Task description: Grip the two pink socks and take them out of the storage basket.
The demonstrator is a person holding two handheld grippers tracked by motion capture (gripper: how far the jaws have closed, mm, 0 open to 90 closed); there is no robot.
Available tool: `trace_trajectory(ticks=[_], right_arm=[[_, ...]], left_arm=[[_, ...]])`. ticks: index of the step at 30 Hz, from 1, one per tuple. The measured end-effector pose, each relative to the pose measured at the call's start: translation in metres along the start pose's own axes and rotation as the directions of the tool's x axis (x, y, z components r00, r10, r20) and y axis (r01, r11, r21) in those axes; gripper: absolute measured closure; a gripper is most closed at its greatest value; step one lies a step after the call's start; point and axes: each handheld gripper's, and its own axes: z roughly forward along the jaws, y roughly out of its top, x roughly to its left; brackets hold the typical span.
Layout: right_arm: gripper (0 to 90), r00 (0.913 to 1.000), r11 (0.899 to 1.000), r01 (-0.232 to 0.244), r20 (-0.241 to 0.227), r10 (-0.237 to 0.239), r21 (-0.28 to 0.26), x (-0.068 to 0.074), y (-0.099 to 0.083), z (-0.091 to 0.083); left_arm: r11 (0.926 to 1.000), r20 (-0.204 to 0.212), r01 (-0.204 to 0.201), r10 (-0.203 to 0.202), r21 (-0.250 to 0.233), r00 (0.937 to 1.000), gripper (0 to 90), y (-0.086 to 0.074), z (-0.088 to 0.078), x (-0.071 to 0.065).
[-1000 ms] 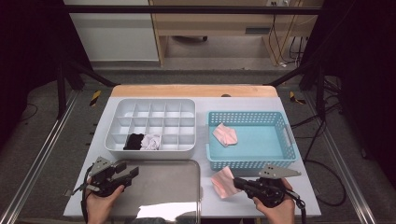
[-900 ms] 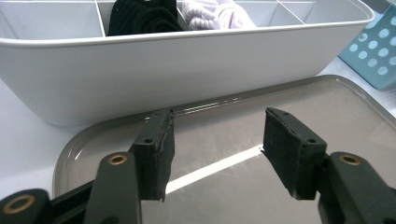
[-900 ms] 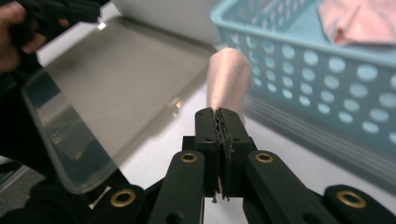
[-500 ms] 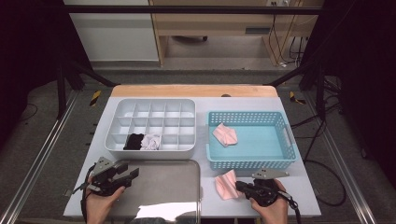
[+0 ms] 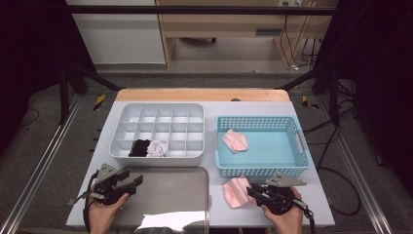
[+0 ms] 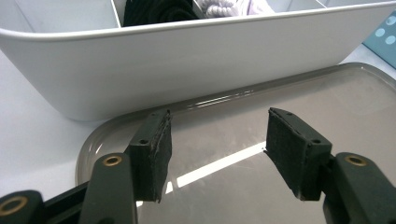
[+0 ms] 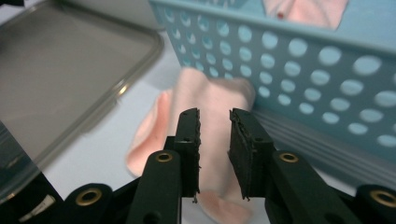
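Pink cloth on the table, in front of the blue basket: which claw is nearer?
Right. The right claw sits at the pink cloth, jaws slightly apart; the left claw hovers over the metal tray.

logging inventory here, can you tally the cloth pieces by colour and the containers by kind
pink cloth: 2 (one in the blue basket, one on the table)
black cloth: 1
white cloth: 1
divided white bin: 1
blue basket: 1
metal tray: 1
total: 7

A pale pink cloth (image 5: 236, 191) lies by a light blue perforated basket (image 5: 263, 170) and grey tray (image 5: 170, 195).
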Motion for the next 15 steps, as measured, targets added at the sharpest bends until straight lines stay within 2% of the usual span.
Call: trace_trajectory(ticks=[2,6,15], right_arm=[[71.1,1.0,1.0,0.002,0.006,-0.002,-0.03,0.001,0.005,-0.006],[67.5,0.9999,0.998,0.008,0.016,-0.007,-0.063,0.001,0.015,-0.011],[61.6,0.9986,0.993,0.014,0.053,-0.008,-0.116,-0.004,0.049,-0.012]], left_arm=[[0.9999,0.007,0.002,-0.002,-0.014,1.0,39.4,0.0,0.0,-0.001],[0.9999,0.004,0.009,-0.009,-0.004,0.9999,38.7,0.0,0.0,0.0],[0.9998,0.002,0.02,-0.02,0.006,0.9998,37.0,0.001,0.0,0.001]])
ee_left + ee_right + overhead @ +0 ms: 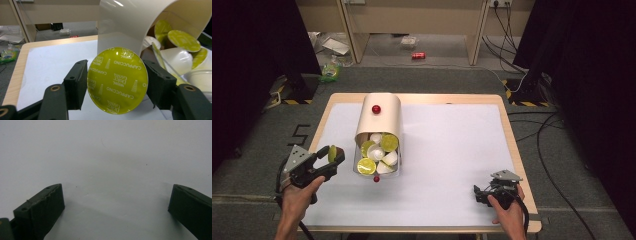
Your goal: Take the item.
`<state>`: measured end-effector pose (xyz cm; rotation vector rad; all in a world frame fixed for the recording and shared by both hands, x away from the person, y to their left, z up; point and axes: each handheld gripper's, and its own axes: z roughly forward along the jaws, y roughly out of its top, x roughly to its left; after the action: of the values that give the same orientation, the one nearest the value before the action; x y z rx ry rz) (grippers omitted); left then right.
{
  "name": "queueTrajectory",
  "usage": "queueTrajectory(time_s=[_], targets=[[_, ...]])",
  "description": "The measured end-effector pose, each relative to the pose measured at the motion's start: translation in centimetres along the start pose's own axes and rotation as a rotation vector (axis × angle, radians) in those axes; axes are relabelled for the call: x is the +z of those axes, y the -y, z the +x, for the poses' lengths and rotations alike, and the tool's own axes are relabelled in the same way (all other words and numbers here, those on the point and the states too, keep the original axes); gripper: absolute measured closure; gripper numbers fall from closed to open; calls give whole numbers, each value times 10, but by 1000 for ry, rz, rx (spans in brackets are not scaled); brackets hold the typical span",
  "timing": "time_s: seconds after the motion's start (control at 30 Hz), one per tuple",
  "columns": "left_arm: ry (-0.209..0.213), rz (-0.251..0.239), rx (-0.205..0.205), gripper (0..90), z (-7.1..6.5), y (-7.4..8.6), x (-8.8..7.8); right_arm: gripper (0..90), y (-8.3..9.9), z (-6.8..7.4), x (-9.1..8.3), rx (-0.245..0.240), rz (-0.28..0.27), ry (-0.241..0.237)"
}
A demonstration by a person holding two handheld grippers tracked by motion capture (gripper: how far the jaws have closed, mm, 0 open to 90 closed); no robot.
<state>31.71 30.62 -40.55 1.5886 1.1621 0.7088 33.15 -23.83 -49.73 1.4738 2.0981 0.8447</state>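
Observation:
My left gripper (pixel 333 154) (pixel 117 80) is shut on a coffee capsule (pixel 117 80) (pixel 332 153) with a yellow-green "Cappuccino" foil lid, held just left of the container. That cream container (pixel 379 116) (pixel 130 22) lies on its side with its lid open, a red knob (pixel 376 109) on top. Several more capsules (pixel 377 151) (pixel 183 41), white cups with green lids, fill its mouth. My right gripper (pixel 477 192) (pixel 116 206) rests low over the white mat (pixel 447 150) (pixel 107 157) at the near right, jaws wide apart with nothing between them.
A second red knob (pixel 376 178) sits on the container's clear lid lying in front of it. The wooden table edge (pixel 512 135) frames the mat. Cables (pixel 542 130) trail on the floor at right; a red can (pixel 418 55) lies on the floor beyond.

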Motion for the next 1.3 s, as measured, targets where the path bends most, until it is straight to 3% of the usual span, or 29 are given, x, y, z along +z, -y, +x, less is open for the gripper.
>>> queueTrajectory(time_s=[0.53, 1.3], targets=[[-37, 32, -33, 388, 18, 21, 17, 6, 0, 0, 0, 0, 1, 1], [-59, 62, -24, 388, 29, 41, 29, 6, 0, 0, 0, 0, 0, 1]])
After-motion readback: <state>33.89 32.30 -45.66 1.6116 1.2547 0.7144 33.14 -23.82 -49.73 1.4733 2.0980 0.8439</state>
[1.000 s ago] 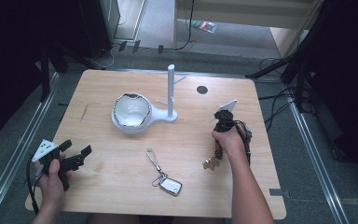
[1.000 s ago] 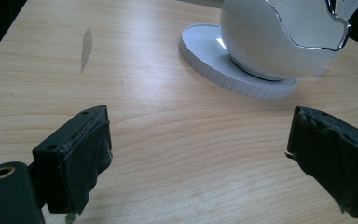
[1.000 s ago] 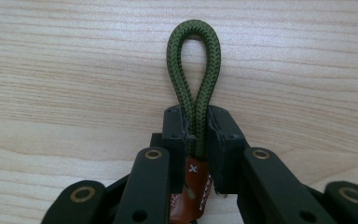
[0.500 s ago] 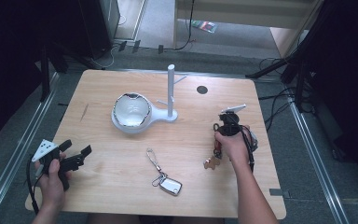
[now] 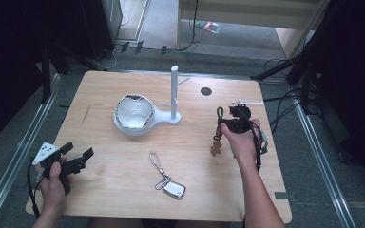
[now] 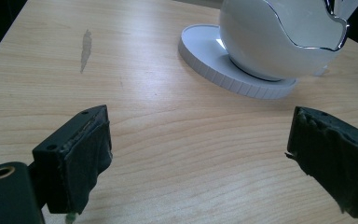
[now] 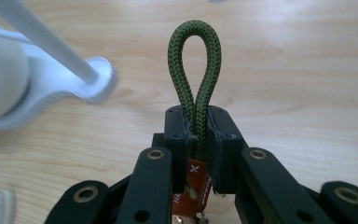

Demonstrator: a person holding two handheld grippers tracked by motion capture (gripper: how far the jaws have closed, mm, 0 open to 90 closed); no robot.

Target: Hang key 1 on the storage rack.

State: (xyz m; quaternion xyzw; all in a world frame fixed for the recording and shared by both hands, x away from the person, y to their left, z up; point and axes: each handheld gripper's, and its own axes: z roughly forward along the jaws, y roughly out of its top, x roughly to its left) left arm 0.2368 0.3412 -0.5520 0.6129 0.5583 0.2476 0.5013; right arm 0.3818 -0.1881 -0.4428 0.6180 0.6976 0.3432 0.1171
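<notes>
- Landmark: the white stand [image 5: 175, 95] with its upright post and side pegs, near the far middle of the table [image 5: 123, 199]. All places below are relative to it.
- Left gripper [image 5: 76, 159]: it rests at the table's near left corner, well apart from the stand, jaws spread with nothing between them. The left gripper view confirms bare wood between the pads [image 6: 81, 158]. Leave it parked there; it has no part in this step.
- White bowl [image 5: 134, 113]: it sits on the stand's round base, just left of the post. Route the load clear of its rim.
- Silver key fob [image 5: 173, 186]: it lies flat on the table, in front of the stand and well apart from it. Leave it for a later pass.
- Right gripper [image 5: 221, 122]: it is to the right of the stand, jaws pressed together on the green cord keychain [image 7: 195, 70]. The cord loop stands up above the jaw tips, open and rounded; a brown charm [image 5: 216, 148] hangs below.
- Judged step: hang the loop on a peg of the stand.
- Keep the pinch low on the cord so the loop remains open.
- Approach from the right, present the loop square to the peg tip, then slide it on.
- Release only once the loop appears to sit fully behind the peg tip; a swinging charm may pull it off.
</notes>
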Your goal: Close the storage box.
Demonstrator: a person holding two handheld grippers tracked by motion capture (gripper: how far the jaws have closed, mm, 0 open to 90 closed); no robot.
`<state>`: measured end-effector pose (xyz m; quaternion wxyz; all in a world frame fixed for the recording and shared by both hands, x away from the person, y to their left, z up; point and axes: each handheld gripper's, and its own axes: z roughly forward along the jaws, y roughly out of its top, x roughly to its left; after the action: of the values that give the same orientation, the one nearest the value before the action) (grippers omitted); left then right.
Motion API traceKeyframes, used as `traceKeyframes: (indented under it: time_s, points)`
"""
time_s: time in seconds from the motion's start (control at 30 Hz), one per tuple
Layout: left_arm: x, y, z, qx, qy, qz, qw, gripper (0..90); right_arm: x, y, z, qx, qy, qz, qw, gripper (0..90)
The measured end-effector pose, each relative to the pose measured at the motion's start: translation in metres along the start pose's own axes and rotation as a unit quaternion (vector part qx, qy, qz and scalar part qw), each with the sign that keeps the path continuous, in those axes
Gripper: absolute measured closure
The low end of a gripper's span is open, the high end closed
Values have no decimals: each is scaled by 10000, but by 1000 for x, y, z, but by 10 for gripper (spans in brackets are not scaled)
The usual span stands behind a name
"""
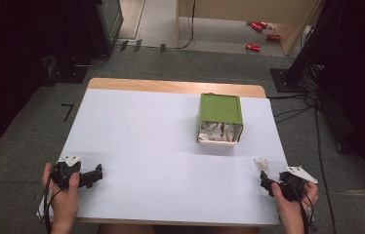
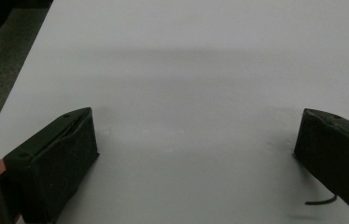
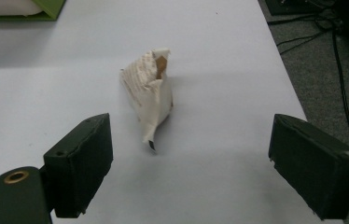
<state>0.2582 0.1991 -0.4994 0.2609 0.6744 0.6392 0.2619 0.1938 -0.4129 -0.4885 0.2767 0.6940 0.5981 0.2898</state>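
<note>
White crumpled paper scrap [image 3: 148, 98] looks light and soft; the wide-open, empty right gripper [image 3: 191, 163] should pinch its middle.

A white rectangular tabletop [image 1: 136, 131] with a light wooden far edge stands on grey carpeted floor [image 1: 34, 126] — black cables [image 1: 317, 112] trail across the carpet at the right. Beyond it, red cans [image 1: 261, 34] lie on the floor beside a pale wooden partition [image 1: 239, 9], and dark equipment [image 1: 24, 34] looms at both sides.
</note>
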Motion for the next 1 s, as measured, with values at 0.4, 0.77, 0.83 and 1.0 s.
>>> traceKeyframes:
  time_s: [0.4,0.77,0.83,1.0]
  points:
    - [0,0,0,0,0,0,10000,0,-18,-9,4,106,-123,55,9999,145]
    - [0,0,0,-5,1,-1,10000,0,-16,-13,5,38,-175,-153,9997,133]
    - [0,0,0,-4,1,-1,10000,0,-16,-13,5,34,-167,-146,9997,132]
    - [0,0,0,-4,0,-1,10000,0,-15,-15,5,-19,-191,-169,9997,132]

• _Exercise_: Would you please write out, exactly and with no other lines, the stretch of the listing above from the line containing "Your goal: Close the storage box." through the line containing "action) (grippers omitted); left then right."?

• _Reply_:
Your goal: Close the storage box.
Demonstrator: a person holding two handheld grippers tracked by motion capture (gripper: how far the jaws have closed, mm, 0 open to 90 closed); no robot.
`<state>`: measured end-effector pose (xyz m; quaternion wxyz; all in a world frame fixed for the recording and shared by both hands, x away from the person, y to their left, z up; point and axes: each handheld gripper's, and its own axes: z roughly forward along the jaws, y roughly out of its top, x roughly to its left; after the action: of the values that give the same orientation, the one nearest the value before the action) (grippers omitted); left then right.

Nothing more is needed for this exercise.